The firm was the focus of a retail-trading frenzy, coordinated on Reddit messaging boards, of GameStop, a video-game retailer that Melvin shorted. The short squeeze caused one of the best-performing hedge funds of the past half-decade to lose billions in a matter of days, which in turn caused losses at managers such as Maplelane Capital and D1 Capital.

After January, when Melvin lost 53% and received $2.75 billion in new money from Steve Cohen — the founder of Point72 and Plotkin's former boss — and Citadel founder Ken Griffin, Plotkin's firm quickly bounced back with 22% returns in February.

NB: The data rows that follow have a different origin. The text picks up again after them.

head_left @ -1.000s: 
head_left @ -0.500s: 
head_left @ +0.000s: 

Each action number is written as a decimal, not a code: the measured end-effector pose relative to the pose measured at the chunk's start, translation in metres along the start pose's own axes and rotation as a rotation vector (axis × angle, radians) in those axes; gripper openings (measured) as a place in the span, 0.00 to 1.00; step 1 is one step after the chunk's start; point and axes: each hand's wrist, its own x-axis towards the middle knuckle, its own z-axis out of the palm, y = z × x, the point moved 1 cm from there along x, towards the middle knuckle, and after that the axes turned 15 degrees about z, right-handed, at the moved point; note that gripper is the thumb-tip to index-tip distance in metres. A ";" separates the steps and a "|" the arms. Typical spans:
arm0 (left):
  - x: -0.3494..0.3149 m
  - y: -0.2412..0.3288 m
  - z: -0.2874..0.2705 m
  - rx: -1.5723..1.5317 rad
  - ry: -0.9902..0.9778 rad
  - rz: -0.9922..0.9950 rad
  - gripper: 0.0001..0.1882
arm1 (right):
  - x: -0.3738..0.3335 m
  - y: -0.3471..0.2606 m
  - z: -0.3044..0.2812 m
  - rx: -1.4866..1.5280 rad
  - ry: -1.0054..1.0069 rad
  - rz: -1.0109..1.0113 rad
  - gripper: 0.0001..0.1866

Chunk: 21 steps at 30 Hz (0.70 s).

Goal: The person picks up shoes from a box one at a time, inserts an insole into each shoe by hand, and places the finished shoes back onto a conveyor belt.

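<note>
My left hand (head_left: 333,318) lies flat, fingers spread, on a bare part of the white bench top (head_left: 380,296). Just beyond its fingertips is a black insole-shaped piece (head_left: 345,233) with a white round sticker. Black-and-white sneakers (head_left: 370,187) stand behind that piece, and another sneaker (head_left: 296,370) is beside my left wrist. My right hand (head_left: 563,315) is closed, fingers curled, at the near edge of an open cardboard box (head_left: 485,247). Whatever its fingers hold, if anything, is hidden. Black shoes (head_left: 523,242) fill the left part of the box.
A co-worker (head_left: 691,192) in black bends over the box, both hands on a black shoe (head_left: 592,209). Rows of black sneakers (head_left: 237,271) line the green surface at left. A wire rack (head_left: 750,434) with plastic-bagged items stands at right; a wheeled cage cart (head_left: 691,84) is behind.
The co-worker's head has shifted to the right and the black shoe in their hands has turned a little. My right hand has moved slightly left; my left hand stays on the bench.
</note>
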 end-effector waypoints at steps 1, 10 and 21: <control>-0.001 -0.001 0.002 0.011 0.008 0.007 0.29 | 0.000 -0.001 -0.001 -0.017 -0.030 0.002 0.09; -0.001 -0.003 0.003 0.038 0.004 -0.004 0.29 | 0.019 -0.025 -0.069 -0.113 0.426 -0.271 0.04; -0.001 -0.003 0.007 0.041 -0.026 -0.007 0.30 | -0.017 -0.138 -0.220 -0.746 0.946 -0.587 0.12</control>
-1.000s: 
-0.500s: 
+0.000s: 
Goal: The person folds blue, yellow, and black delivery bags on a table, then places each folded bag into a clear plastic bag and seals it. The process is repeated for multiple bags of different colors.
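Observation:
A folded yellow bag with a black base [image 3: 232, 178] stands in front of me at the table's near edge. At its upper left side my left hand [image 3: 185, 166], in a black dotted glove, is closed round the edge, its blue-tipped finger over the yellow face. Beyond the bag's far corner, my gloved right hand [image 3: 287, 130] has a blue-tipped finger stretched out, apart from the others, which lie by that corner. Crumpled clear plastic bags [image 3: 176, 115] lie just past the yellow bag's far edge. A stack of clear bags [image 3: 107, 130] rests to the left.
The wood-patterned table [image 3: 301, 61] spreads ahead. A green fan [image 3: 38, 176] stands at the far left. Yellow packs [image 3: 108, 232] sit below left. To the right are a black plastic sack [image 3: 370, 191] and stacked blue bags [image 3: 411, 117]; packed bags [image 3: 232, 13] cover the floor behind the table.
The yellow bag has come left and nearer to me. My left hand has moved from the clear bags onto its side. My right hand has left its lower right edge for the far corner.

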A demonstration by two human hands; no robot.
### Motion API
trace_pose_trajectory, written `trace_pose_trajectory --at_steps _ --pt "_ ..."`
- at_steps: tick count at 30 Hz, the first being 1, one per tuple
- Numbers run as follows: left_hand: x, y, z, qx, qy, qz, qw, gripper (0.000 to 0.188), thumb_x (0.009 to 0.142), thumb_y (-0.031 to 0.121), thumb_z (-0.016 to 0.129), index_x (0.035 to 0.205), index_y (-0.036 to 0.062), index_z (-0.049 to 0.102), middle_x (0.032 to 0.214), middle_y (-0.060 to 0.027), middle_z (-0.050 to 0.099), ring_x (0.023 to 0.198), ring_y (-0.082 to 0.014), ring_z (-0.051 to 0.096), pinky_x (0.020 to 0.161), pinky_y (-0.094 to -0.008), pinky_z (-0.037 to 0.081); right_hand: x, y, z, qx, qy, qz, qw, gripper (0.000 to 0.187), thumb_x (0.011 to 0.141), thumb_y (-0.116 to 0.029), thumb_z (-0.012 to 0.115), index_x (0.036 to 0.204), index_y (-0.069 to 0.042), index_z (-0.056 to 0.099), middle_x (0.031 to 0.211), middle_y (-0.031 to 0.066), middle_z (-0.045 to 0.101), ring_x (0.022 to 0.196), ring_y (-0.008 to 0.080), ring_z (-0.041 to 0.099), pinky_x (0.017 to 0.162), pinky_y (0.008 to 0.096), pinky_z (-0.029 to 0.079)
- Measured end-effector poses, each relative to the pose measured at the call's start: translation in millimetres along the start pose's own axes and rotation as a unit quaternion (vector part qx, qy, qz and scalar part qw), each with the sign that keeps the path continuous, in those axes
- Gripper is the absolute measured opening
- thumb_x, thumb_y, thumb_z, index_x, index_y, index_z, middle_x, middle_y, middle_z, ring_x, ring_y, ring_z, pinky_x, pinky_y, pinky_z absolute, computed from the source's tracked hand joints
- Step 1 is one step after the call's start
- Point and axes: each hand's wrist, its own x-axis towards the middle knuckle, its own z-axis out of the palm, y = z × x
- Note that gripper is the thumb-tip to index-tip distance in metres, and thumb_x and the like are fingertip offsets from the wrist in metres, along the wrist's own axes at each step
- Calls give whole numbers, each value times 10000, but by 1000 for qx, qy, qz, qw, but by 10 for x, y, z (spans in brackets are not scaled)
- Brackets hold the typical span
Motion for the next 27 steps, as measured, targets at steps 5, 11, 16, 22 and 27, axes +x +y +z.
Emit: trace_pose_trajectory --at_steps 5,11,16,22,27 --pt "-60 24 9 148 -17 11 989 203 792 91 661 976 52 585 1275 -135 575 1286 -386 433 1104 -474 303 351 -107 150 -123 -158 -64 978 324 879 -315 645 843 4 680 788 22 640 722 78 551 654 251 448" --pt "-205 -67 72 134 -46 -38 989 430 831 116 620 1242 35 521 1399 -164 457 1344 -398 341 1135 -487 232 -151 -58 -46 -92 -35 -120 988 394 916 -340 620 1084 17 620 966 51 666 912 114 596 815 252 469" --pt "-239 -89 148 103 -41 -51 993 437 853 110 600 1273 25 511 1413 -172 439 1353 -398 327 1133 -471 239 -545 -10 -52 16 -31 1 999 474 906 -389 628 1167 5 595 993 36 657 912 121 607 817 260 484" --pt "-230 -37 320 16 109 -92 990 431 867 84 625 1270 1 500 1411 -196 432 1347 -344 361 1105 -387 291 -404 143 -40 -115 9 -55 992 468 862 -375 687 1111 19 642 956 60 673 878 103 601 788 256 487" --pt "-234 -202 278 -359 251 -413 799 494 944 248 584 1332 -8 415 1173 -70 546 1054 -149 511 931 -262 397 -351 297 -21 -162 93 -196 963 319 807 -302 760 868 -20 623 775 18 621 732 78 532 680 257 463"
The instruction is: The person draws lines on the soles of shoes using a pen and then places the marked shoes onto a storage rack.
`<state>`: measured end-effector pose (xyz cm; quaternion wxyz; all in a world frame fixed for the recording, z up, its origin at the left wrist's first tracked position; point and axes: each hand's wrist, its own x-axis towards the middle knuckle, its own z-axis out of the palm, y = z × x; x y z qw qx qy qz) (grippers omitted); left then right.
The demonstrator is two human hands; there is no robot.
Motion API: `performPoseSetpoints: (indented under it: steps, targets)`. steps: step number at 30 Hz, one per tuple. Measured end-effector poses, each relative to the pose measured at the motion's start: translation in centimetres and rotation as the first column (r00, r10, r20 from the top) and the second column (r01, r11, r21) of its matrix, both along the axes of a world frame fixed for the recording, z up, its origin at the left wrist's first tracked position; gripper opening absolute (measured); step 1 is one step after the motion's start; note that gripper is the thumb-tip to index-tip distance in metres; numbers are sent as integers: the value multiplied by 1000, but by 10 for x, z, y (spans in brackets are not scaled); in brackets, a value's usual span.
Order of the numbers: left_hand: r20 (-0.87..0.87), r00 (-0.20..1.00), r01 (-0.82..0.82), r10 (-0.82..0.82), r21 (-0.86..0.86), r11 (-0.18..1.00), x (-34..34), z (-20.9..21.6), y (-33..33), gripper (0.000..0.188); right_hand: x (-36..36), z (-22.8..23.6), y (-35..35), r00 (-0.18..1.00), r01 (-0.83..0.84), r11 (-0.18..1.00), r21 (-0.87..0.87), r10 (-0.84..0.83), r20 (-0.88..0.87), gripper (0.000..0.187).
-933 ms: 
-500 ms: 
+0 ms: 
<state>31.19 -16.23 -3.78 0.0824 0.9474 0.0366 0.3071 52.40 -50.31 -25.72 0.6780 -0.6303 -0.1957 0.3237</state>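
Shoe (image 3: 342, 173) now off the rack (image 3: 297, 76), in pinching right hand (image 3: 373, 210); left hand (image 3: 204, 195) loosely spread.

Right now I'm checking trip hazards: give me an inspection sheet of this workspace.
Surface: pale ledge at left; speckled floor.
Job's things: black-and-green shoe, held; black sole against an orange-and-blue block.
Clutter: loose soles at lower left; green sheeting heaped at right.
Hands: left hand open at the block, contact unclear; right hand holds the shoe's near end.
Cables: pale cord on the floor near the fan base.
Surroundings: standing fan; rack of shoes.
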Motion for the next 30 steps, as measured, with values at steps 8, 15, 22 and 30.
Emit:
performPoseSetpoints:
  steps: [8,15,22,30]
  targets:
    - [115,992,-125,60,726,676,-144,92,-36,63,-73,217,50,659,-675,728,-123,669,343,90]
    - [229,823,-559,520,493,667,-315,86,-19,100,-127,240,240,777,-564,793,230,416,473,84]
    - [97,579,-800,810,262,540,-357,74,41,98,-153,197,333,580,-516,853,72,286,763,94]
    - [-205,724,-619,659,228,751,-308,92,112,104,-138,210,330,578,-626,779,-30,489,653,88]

A Bloomberg piece on the firm's February performance reported that Plotkin was taking smaller short positions going forward and had stopped using exchange-traded put positions — which are included in managers' regulatory filings — to bet against companies. He also instructed his data-science team to monitor social media and other message boards for conversations around crowded retail-trading moves, something many funds invested in after the GameStop saga.

Plotkin, who is a minority owner of the NBA's Charlotte Hornets, was one of a few finance big shots to appear before a House of Representatives committee in February to discuss what happened in the last week of January. He said in his testimony that his family dealt with anti-Semitic messages and threats while Reddit traders piled into GameStop, AMC, and other companies he had bet against.

He also made it clear that while his firm received billions in new capital from Cohen and Griffin, the money did not bail out his hedge fund, which is named after his grandfather.

"To be sure, Melvin was managing through a difficult time, but we always had margin excess and we were not seeking a cash infusion," he said at the House hearing.